Resilience: The Missing Word in the SOA Conversation

In our conversations about the value of Service-Oriented Architecture (SOA), we frequently discuss the need for agility. The constant problem plaguing IT is its inability to deal with continuous and often unpredictable change. Therefore, it makes sense that any Enterprise Architecture (EA) initiative should focus on resolving that problem by designing for change — agility. However, we also discussed in a prior ZapFlash that it’s difficult to design for agility by focusing on individual Services. Rather, agility is an emergent property of the complex system that is IT.

So, if developers, integration architects, and infrastructure implementers can’t guarantee agility at their individual, atomic level of operation, what can they guarantee? One of the concepts that contributes to the emergence of agility in complex systems, but is often missing from our SOA conversations is the notion of resilience.

What is resilience? Resilience is the property of an entity to absorb energy when it is impacted by some change, but then rebound from that change back to its original condition. The concept of resiliency is sort of “a self-righting tendency” that allows the system to retain its overall structure without lasting impact even when impacted by significant change. And if we primarily want to enable the sort of loosely coupled change that SOA purports, then certainly the Services we build, infrastructure we implement, processes we model, and systems we enable should have some measure of resilience.

How Does Resilience Relate to Agility?
In many ways, the concept of resilience is similar to that of agility. Both agility and resilience deal with change in its various forms, but there are distinct differences that inform the way in which we architect, engineer, and design our complex systems. One way to understand the difference is to compare the concept of resilience with that of flexibility. Flexibility is another word frequently used to describe one of the desired benefits of agility. If systems can stretch and bend to meet new needs, then we don’t need to continuously re-engineer them as things change.

However, resilience is not the same concept as flexibility. The best way to understand the difference is to look at the antonyms of each of the words. Rigidity, often couched in terms of “robustness”, is the antonym of flexibility, and it implies the inability or resistance of an object to change.
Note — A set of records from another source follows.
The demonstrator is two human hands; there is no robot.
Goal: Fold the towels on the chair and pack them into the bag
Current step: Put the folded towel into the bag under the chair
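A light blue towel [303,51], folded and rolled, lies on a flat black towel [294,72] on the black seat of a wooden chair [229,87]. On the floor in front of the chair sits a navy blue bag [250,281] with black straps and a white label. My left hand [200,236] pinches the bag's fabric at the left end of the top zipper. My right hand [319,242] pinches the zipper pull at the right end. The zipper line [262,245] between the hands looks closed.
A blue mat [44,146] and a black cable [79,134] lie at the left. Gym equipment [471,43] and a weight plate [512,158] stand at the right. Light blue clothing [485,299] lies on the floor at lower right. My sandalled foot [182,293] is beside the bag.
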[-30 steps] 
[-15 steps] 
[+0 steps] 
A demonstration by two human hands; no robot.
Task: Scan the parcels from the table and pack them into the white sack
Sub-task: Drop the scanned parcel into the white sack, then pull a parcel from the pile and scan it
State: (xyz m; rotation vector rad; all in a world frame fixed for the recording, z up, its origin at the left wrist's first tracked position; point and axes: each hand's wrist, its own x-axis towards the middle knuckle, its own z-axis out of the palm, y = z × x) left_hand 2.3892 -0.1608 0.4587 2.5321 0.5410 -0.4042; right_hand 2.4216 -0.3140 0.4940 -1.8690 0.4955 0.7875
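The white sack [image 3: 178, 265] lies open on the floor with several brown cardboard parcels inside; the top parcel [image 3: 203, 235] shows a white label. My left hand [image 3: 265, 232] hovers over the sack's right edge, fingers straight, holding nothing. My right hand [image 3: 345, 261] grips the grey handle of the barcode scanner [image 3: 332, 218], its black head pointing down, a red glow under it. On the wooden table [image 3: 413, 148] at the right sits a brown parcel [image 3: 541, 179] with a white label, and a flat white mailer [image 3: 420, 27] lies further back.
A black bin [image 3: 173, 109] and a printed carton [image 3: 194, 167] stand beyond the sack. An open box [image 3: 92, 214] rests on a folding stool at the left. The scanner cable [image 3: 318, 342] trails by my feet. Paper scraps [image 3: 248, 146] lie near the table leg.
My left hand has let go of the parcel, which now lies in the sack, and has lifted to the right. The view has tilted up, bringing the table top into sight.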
However, fragility is the antonym of resilience, and it implies that the given entity will break when a sufficient force is applied. There’s clearly a relationship between flexibility and resilience because things that are flexible have a higher tolerance for force, but flexible systems can still be fragile. Things can be flexible and not resilient, in that many systems can be changed but never regain their original shape. However, if that happens often enough, you are left with a system contorted beyond its original intention. Indeed, you want resiliency and agility, not just flexibility and robustness. Even more so, it is much easier to build systems for robustness than it is to build them for flexibility. The general thinking goes that you should build systems big, strong, and thick, and you can “withstand” change. But who wants or even can withstand the inevitable force of change? Would you rather not have colossal failure when the inevitable force of change does happen to occur? Wouldn’t you rather capitalize on change?
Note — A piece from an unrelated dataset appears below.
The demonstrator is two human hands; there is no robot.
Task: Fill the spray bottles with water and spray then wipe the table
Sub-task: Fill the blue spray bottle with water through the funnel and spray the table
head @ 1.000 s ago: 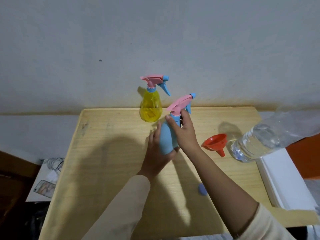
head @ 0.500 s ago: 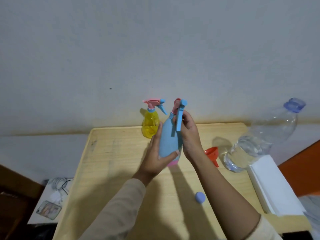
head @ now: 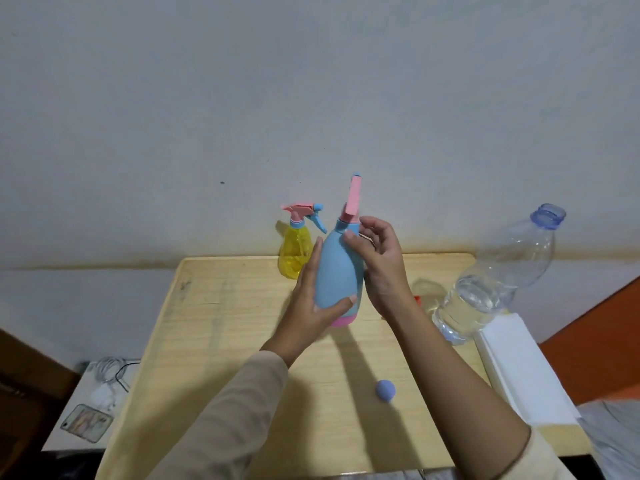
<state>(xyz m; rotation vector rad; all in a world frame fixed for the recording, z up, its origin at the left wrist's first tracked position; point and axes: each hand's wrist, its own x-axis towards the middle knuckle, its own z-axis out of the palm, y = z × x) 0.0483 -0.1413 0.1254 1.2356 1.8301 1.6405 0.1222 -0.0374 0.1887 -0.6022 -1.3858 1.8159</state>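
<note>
Holding blue spray bottle [head: 337, 271] above table [head: 221, 306]; left hand [head: 308, 306], right hand [head: 381, 261].

1 head view, looking forward-down, close over table [head: 221, 327].

Hiding all but a red sliver of the funnel [head: 417, 299] behind the wrist of the right hand [head: 381, 265], at three o'clock from the blue spray bottle [head: 337, 271]. Covering that bottle's nine o'clock flank with the left hand [head: 308, 306] and masking its collar under curled right fingers. Presenting the pink spray head [head: 353, 199] edge-on, leaving trigger and nozzle impossible to make out. Blocking the four o'clock side of the yellow spray bottle [head: 294, 252] behind left fingers. Cutting both sleeves and the near edge of the table [head: 225, 323] at six o'clock. Cropping an orange surface [head: 606, 341] and grey fabric [head: 613, 441] at the three-to-four o'clock border. Showing the phone [head: 86, 422] at seven o'clock too small for detail.
</note>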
One insight is that systems are fragile when you change them beyond their “elastic limit”. From this perspective, things that are rigid have a very low elastic limit, and are very fragile. Things that are flexible have a high elastic limit and are resilient up to a point. Elasticity is measured by variability, and we can plan ahead with regards to this visibility by thinking about how much we expect things change and how much force there is when they change. As you might guess, in a system that’s continuously undergoing rapid and often unpredictable change, resilience provided through robustness provides neither flexibility nor emergent properties of agility. The only form of resilience that works is that which is based on flexibility. In this way, we can think resilience that we plan into our systems as variability, and resilience that emerges unplanned in our systems as agility.
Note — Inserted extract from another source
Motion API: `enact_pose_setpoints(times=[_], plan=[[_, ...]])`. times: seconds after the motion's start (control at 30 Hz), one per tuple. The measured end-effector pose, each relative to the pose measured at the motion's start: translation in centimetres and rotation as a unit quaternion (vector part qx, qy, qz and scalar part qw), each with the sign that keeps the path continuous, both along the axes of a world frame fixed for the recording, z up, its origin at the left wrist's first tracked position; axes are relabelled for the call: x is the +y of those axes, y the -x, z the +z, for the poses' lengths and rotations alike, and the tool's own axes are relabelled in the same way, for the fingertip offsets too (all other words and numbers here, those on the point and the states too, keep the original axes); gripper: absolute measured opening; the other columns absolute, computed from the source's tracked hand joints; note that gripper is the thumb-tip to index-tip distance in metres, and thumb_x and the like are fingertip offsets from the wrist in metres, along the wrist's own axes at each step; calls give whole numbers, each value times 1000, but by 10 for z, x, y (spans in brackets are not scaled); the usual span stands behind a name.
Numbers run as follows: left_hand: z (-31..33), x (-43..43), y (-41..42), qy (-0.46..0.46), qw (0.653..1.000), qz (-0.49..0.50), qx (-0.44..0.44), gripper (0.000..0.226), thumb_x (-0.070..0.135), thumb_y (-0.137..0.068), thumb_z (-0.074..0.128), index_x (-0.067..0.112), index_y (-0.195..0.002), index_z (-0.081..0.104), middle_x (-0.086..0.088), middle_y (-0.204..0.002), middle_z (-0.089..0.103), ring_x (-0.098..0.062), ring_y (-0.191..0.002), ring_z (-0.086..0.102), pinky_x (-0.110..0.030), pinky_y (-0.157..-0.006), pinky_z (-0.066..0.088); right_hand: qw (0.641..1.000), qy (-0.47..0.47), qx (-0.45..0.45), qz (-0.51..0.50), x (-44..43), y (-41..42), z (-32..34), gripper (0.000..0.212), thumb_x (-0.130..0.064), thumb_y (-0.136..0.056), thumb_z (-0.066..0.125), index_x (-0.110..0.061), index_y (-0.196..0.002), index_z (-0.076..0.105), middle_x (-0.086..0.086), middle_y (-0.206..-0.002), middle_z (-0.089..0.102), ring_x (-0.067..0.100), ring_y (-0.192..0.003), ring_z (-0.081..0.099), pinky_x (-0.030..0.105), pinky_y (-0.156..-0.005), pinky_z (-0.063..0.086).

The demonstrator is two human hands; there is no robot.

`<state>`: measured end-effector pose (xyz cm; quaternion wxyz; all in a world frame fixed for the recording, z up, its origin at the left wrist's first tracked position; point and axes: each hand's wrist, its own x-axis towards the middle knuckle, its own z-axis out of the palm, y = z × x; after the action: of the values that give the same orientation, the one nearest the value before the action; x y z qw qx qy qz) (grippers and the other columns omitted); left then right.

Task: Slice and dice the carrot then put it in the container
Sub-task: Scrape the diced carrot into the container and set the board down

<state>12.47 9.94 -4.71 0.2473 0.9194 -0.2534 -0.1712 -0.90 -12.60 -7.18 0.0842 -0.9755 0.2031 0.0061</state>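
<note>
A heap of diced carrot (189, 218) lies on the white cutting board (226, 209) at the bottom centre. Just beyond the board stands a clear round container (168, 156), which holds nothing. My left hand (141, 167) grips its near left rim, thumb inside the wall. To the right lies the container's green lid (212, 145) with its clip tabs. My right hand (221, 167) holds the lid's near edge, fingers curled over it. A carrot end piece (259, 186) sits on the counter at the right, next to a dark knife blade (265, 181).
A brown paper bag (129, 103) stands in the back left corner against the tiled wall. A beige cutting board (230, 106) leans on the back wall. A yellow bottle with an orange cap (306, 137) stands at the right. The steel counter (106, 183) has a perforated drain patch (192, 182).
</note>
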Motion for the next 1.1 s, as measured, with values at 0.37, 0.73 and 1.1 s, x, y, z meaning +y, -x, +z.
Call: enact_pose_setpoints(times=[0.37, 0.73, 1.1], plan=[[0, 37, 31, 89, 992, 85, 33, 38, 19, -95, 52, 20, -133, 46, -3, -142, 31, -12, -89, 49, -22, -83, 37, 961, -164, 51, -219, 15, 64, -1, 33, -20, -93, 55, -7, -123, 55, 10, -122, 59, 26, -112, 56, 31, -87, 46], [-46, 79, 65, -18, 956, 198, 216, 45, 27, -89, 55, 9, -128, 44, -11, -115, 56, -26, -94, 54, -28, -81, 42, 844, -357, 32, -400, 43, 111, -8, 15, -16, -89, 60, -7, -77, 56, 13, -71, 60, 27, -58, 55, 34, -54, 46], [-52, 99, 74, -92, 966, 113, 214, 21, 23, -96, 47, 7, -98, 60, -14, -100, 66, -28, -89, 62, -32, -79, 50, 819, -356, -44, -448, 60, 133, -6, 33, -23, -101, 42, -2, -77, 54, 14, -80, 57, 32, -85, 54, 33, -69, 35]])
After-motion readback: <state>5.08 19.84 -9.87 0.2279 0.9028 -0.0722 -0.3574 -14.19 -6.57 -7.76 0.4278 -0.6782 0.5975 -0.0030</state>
The idea of measuring flexibility by planning for variability should sound familiar. We discussed this idea when we introduced the concept of the Agility Model. The Agility Model provides architects with three key capabilities: a method for planning Services and processes with regards to their expected variability, a means for business users to express their desires with respect to variability, and a means to measure developed systems and Services for their actual variability. Having variability provides flexibility, which in turn provides a measure of resilience, and contributes to agility as an emergent property. Specifically, planning for variability requires you to think beyond how a particular aspect of that Service is designed for today. What could change in the future? What is the cost/benefit trade-off for designing that variability in now, rather than just acknowledging its inflexibility at that aspect?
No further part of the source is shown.